Monday, January 15, 2007

a wrinkle in mind.

I started getting sick last night. I laid down feeling achy and exhausted after a loooong day of running junk up from the basement to the attic all day. After not being able to sleep and starting to feel sicker, I got up and drank the rest of the NyQuil. Somewhere in my drugged waking/sleeping, I conjured up an idea for a new toy. In the dreamstate, I think I had just had them manufactured, but alas, this morning they are only existant in my imagination. I had created little army men... you know... for kids. Only, instead of army men, they were famous figures of non-violence. We placed them carefully in lines, facing each other. Ghandi, Martin Luther King, Jr., and Mother Theresa stood face to face with and Rosa Parks. Needless to say, nothing much happened.

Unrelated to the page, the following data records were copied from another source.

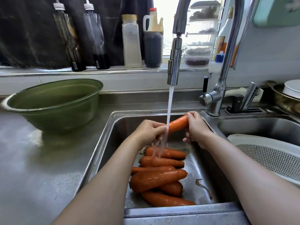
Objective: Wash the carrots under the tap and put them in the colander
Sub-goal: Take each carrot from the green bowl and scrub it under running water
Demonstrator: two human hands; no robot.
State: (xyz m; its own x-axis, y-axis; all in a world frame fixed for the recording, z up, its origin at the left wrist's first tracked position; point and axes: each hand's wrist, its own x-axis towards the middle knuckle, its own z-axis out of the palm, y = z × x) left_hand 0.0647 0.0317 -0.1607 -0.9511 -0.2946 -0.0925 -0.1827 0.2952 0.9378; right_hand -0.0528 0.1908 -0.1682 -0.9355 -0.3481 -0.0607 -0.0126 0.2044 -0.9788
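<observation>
While the tap (174, 62) runs over one carrot (177, 124), left hand (149, 130) fingers curl round its lower end, right hand (196, 125) fingers clamp its top; the colander (267, 153) sits at four o'clock.

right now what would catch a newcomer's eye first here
The carrot held in the tap's stream, gripped at its ends by the left hand and right hand, draws the eye first, above the sink. Below it a pile of wet carrots lies on the sink floor. A white colander sits in the right basin, a green bowl on the left counter.
</observation>
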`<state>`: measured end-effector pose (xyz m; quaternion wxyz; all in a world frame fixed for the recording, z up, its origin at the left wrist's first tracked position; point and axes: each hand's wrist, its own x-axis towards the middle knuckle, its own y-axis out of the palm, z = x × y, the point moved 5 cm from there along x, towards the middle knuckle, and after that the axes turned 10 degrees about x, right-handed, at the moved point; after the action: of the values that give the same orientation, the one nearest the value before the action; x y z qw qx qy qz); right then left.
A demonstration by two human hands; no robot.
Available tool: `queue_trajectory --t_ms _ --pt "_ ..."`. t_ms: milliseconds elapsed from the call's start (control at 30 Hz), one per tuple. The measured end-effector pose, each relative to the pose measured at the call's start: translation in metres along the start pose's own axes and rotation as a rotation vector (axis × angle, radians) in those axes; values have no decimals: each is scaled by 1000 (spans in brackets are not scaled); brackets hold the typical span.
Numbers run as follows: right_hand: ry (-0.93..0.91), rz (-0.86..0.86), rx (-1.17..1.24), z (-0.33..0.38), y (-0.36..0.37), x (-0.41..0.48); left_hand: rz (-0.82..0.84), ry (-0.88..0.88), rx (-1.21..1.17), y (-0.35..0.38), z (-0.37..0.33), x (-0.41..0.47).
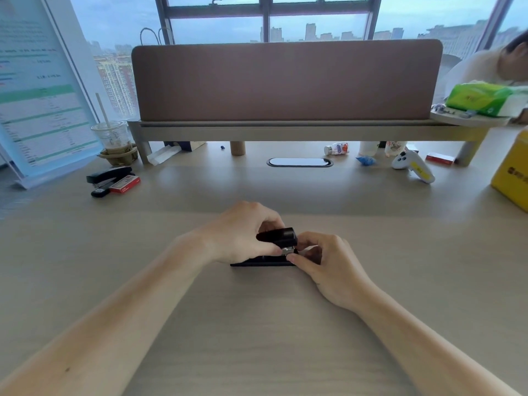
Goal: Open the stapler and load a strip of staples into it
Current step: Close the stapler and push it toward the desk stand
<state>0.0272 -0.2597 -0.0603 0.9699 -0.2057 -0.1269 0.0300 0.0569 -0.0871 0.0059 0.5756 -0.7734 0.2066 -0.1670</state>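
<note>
Both hands [285,250] grip the stapler [278,238], hiding its magazine.

My left hand [243,231] curls knuckles-up, fingers closed in a grip; just beside it my right hand [328,261] pinches thumb to fingertips, both forearms bare.

No legible txt: print on poster [43,90], yellow box [513,172] & tissue pack [483,100] too blurred.
</note>
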Motion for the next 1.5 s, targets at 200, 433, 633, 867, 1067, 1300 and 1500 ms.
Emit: queue_trajectory --t_ms 200,433,633,867,1067,1300,1500 --pt "21 0 -8 -1 0 0 43 -205 -44 20 8 10" --pt "16 0 -21 -1 0 0 -93 -225 -5 36 6 12" --pt "12 1 -16 -2 0 1 -118 -217 -7 38 6 12" --pt "-7 2 -42 -3 -1 1 -157 -216 25 37 1 9" --pt "-5 -6 -61 -1 -1 1 -202 -196 60 37 2 8" --pt "-19 46 -116 9 -8 -3 -314 36 -96 21 16 -22" --pt "-156 77 -360 17 -38 38 -210 81 -34 25 38 -40"
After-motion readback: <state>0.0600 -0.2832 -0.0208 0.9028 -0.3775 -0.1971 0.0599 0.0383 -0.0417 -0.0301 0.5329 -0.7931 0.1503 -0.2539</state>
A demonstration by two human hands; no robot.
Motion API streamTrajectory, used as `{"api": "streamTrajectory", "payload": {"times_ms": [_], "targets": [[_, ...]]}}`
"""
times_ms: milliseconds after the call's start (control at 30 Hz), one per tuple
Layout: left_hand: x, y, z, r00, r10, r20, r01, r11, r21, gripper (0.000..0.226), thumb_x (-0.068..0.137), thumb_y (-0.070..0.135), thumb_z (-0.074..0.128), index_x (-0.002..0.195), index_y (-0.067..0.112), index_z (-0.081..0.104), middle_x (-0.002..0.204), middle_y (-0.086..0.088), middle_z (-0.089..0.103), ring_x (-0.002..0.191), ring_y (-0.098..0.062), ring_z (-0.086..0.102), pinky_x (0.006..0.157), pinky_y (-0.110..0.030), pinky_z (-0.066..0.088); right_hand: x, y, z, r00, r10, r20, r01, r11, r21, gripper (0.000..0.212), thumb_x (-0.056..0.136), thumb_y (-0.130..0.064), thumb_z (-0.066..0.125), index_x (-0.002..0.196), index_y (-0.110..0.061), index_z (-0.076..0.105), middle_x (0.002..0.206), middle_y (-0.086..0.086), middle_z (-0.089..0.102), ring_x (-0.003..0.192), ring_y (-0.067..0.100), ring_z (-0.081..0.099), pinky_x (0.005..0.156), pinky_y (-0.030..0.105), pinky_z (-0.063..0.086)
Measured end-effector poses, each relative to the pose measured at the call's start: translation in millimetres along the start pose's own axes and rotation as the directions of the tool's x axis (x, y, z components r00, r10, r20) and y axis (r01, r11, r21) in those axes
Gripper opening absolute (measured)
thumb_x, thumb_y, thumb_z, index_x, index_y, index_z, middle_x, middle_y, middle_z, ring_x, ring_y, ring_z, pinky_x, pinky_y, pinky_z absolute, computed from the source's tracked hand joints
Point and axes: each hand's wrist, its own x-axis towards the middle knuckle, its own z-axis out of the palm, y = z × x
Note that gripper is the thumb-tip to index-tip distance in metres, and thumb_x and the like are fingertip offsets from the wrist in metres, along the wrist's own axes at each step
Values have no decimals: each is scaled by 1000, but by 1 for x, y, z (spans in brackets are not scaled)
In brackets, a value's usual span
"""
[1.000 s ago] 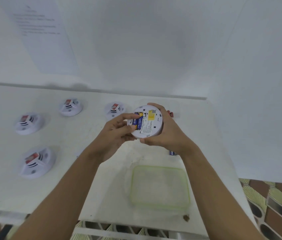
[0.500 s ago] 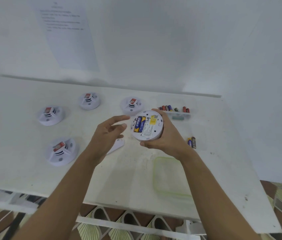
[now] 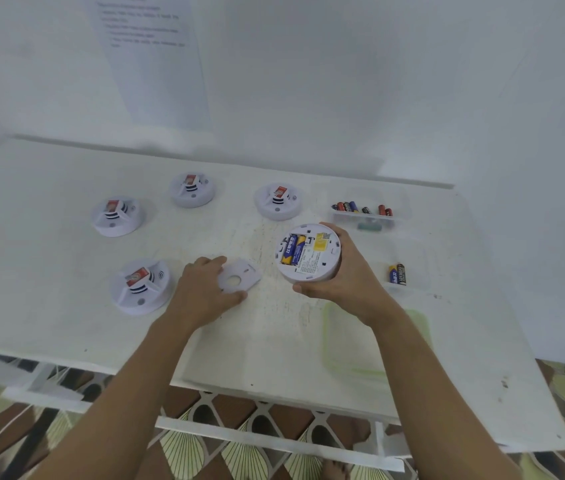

And I enjoyed this for hours. http://www2.blogger.com/img/gl.link.gif

I picked up Derek from the airport yesterday, fresh in from speaking and playing at the Veritas Forum. Upon his suggestion, I went searching today for the talks from the event. Apparently not posted yet, I began digging through the archives and found a couple of talks from Madeleine L'engle.






I'm listening now to her writer's workshop on searching for truth through fantasy. She has done (and continues to do) such an amazing job of letting truth spread wide into the vastness it must have to exist. She understands, perhaps, the same idea C.S. Lewis had when he wrote of the gods in "Until We Have Faces", "whatever can be said clearly about them cannont be said truly".

Some of the more resonant quotes thus far:

"Nothing happens in isolation. Everything effects everything else. You can never say, "It's my own business". It's the business of the entire cosmos. The scientists have discovered that nothing can be said objectively, because to look at something is to change it and be changed by it." And so it is. With science and with the difficult task of loving one another.

"When you write, don't think. Write."

And in honor of Martin Luther King day... one last quote from Dr. King.

"Our lives begin to end the day we become silent about things that matter."

1 comment:

revolutionrevolution said...

please don't think I am a stalker or anything, just persistant. My name is Joshua Coffman and I added you as a friend and sent you a message on myspace and thought I would check out your blog. I post some songs and some commentary on said lyrical travesties on my own blog...

revolutionrevolution.blogspot.com

...if you are in to that whole checking out other people's blogs thing. I would definitely play with some like Leo Tolstoy, Jacques Ellul, and Woody Guthrie figures with the Civil Rights Sit-In play set with working water hose (cops with batons and attack dogs not included) with my ultra rare teaching position Jesus figure guiding them. It would be raw.